What to produce
Find each line below containing the word "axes" and copy it.

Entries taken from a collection
====================

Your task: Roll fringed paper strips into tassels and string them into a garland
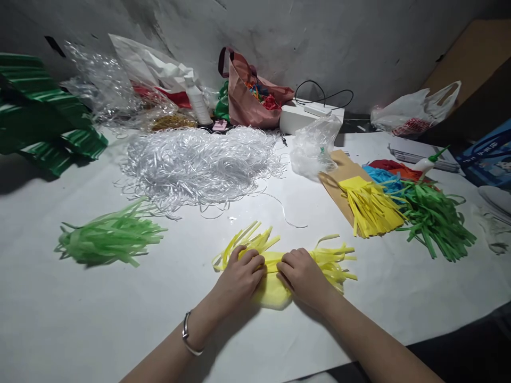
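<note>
A yellow tissue-paper tassel (pixel 275 298) lies on the white-covered table in front of me, its cut strips fanning out to both sides. On its left part my left hand (pixel 244 270) has its fingers curled down over the paper. My right hand (pixel 301 274) grips the right part in the same way, a short gap from the left. Between the two hands a narrow folded or rolled yellow band shows. The fingertips are partly hidden under the knuckles. To the left lies a finished-looking light green tassel (pixel 112 236), touched by neither hand.
Behind my hands spreads a heap of white stringy ribbon (pixel 203 165). Yellow fringed paper (pixel 371 205) rests on brown card at the right, beside dark green fringes (pixel 435 218) and a glue bottle (pixel 425 165). A pink bag (pixel 243 90) and white box (pixel 287 119) stand by the wall.
</note>
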Demonstrator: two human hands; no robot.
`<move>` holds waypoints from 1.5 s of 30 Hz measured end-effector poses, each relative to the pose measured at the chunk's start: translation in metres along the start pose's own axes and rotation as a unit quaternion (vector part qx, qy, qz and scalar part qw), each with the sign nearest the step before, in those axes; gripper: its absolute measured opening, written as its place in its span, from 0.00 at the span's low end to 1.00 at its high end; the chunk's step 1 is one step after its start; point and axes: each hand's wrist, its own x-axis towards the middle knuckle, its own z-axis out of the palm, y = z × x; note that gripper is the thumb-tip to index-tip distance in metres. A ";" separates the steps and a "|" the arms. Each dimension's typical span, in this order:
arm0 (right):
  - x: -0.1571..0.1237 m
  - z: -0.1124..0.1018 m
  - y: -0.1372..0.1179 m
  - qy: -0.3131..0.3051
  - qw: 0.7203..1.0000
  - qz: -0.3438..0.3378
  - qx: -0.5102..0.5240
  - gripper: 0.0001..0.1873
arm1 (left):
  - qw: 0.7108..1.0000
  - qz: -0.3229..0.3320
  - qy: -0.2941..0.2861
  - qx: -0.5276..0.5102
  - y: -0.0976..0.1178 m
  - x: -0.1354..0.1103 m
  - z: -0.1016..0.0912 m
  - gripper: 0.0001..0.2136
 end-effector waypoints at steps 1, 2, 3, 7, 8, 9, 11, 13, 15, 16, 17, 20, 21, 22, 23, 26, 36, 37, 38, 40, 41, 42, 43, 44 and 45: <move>0.001 0.000 0.000 0.000 1.000 -0.004 -0.012 0.10 | 1.000 0.000 0.001 -0.002 -0.001 0.000 0.000 0.09; 0.002 0.001 0.000 -0.001 1.000 -0.009 -0.025 0.10 | 1.000 -0.005 0.005 -0.007 -0.001 0.000 0.000 0.10; 0.002 0.001 -0.001 -0.003 0.999 -0.017 -0.037 0.10 | 1.000 -0.016 0.012 -0.017 0.000 0.000 0.000 0.10; 0.003 0.005 -0.002 0.008 0.996 -0.047 -0.078 0.10 | 0.995 -0.074 0.029 -0.062 0.004 0.003 -0.003 0.06; 0.003 0.006 -0.003 0.014 0.995 -0.051 -0.085 0.10 | 0.995 -0.077 0.028 -0.063 0.006 0.004 -0.003 0.05; 0.004 0.006 -0.004 0.021 0.994 -0.054 -0.090 0.10 | 0.995 -0.074 0.027 -0.058 0.008 0.004 -0.003 0.05; 0.003 0.007 -0.006 0.028 0.993 -0.065 -0.091 0.11 | 0.997 -0.060 0.033 -0.040 0.011 0.004 0.000 0.06; 0.001 0.007 -0.007 0.022 0.993 -0.075 -0.085 0.11 | 0.998 -0.046 0.037 -0.022 0.014 0.002 0.003 0.09; -0.003 0.005 -0.004 0.007 0.994 -0.072 -0.076 0.11 | 0.999 -0.035 0.036 -0.015 0.014 -0.002 0.006 0.11; -0.005 0.004 -0.002 -0.001 0.995 -0.063 -0.074 0.10 | 0.999 -0.033 0.035 -0.016 0.013 -0.004 0.006 0.11; -0.008 0.004 0.001 -0.008 0.996 -0.052 -0.073 0.10 | 0.998 -0.037 0.036 -0.021 0.012 -0.007 0.006 0.11; -0.013 0.002 0.009 -0.005 0.998 0.000 -0.068 0.10 | 0.995 -0.078 0.054 -0.039 0.011 -0.013 0.001 0.10; -0.014 0.002 0.010 0.003 0.998 0.020 -0.062 0.10 | 0.993 -0.097 0.057 -0.041 0.011 -0.013 0.000 0.10; -0.013 0.002 0.011 0.010 0.998 0.038 -0.056 0.09 | 0.991 -0.117 0.057 -0.040 0.012 -0.013 -0.001 0.10; -0.012 0.002 0.011 0.014 0.997 0.054 -0.049 0.08 | 0.989 -0.136 0.053 -0.036 0.013 -0.012 -0.002 0.10; -0.007 0.001 0.009 0.009 0.995 0.095 -0.037 0.07 | 0.983 -0.179 0.025 -0.015 0.016 -0.006 -0.003 0.10; -0.002 0.007 0.005 0.026 0.978 0.207 0.018 0.06 | 0.967 -0.250 -0.032 0.021 0.015 0.007 -0.001 0.08; -0.002 0.007 0.005 0.031 0.976 0.215 0.023 0.05 | 0.967 -0.254 -0.031 0.018 0.015 0.007 -0.001 0.08; -0.002 0.006 0.005 0.038 0.974 0.221 0.021 0.05 | 0.967 -0.255 -0.026 0.015 0.015 0.008 -0.001 0.07; -0.002 0.004 0.004 0.061 0.976 0.207 0.009 0.07 | 0.971 -0.241 -0.008 0.007 0.014 0.008 -0.002 0.05; -0.001 0.003 0.003 0.068 0.981 0.182 0.005 0.09 | 0.975 -0.223 0.001 -0.002 0.014 0.008 -0.003 0.06; -0.001 0.002 0.002 0.069 0.987 0.144 0.007 0.11 | 0.980 -0.201 0.006 -0.012 0.014 0.009 -0.003 0.07; 0.000 0.002 0.001 0.063 0.993 0.102 0.014 0.11 | 0.984 -0.177 0.008 -0.023 0.014 0.009 -0.004 0.09; 0.001 0.003 0.000 0.051 0.996 0.064 0.022 0.11 | 0.987 -0.155 0.006 -0.032 0.014 0.009 -0.005 0.10; 0.002 0.004 -0.001 0.039 0.998 0.034 0.029 0.11 | 0.990 -0.138 0.001 -0.037 0.014 0.009 -0.006 0.10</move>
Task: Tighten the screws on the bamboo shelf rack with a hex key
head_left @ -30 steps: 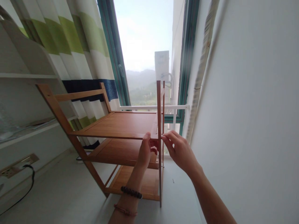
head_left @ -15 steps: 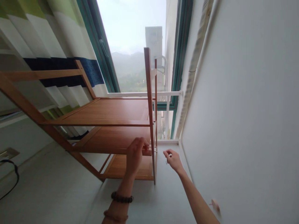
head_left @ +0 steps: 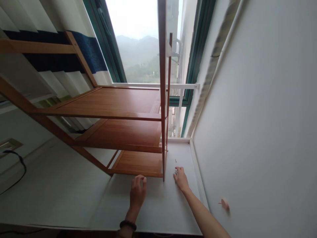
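Observation:
My left hand (head_left: 138,191) is just in front of the bottom shelf's front edge, fingers curled in towards the thumb. Whatever those fingers may hold is hidden. A wooden shelf unit (head_left: 119,129) with three reddish-brown tiers stands on the white surface (head_left: 153,211). To the right of its front post (head_left: 162,99), my right hand (head_left: 181,178) is low over that surface. Its thumb and forefinger are bent around a small thin dark piece, too small to name. Just beyond those fingertips lies a small thin screw-like piece (head_left: 176,160).
A white wall (head_left: 260,115) with a pink hook-like piece (head_left: 225,204) runs along the right. Behind the unit are a green-framed window (head_left: 138,59) and a white rail (head_left: 183,86). A striped curtain (head_left: 91,49) hangs at the left, above a black cable (head_left: 23,165).
Both hands have come down and nearer to me, the left away from the middle tier. My right thumb and forefinger have parted a little. The view has tilted down and moved closer.

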The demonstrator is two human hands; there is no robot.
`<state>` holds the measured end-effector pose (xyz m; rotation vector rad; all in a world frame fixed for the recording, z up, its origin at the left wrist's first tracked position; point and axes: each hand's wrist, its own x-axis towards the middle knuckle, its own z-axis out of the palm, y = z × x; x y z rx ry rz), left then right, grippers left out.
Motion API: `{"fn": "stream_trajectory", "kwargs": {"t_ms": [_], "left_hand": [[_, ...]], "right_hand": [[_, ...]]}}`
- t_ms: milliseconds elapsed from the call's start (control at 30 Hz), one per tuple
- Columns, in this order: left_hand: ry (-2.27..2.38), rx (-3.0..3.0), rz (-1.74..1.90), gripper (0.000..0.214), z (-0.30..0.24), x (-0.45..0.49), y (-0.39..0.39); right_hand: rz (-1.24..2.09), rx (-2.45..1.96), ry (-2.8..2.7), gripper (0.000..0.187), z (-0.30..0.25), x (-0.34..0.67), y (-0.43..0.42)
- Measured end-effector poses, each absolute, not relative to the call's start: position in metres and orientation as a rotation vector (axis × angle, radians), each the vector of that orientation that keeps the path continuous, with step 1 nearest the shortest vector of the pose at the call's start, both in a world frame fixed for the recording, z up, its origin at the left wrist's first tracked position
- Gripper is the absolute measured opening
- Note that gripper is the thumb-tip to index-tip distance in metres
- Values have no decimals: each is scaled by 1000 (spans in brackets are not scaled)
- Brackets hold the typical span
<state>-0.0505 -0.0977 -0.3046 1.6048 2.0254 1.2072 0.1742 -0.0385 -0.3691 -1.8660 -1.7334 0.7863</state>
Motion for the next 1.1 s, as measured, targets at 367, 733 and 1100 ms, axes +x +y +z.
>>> {"fn": "stream_trajectory", "kwargs": {"t_ms": [367,733,1100], "left_hand": [[2555,1921,452,55,-419,-85,-135],[2194,1195,883,57,-363,-67,-112],[1214,1097,1518,36,-163,2,-83]], "right_hand": [[508,-1841,-1701,49,-397,185,-69],[641,-1638,-1326,56,-327,172,-39],[958,-842,-1387,20,-149,146,-50]]}}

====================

Exercise response
`<move>` holds waypoints from 1.5 s of 30 Hz measured end-effector poses, each relative to the pose measured at the chunk's start: translation in metres along the start pose's own axes and rotation as a unit quaternion (vector part qx, qy, qz and scalar part qw), each with the sign nearest the step before, in those axes; gripper: its absolute measured opening, written as its place in its span, from 0.00 at the span's low end to 1.00 at its high end; the chunk's step 1 is one step after its start; point and axes: each hand's wrist, its own x-axis towards the middle knuckle, its own z-axis out of the palm, y = z × x; note that gripper is the thumb-tip to index-tip distance in metres. A ";" separates the steps and a "|" the arms. Each dimension's typical span, in this order:
`<state>` holds the measured end-effector pose (xyz m; rotation vector rad; all in a world frame fixed for the recording, z up, its origin at the left wrist's first tracked position; point and axes: each hand's wrist, its own x-axis towards the middle knuckle, its own z-axis out of the palm, y = z × x; x y z rx ry rz), left then right, grippers left out.
Motion for the next 1.1 s, as measured, targets at 367, 733 and 1100 ms, axes +x +y +z.

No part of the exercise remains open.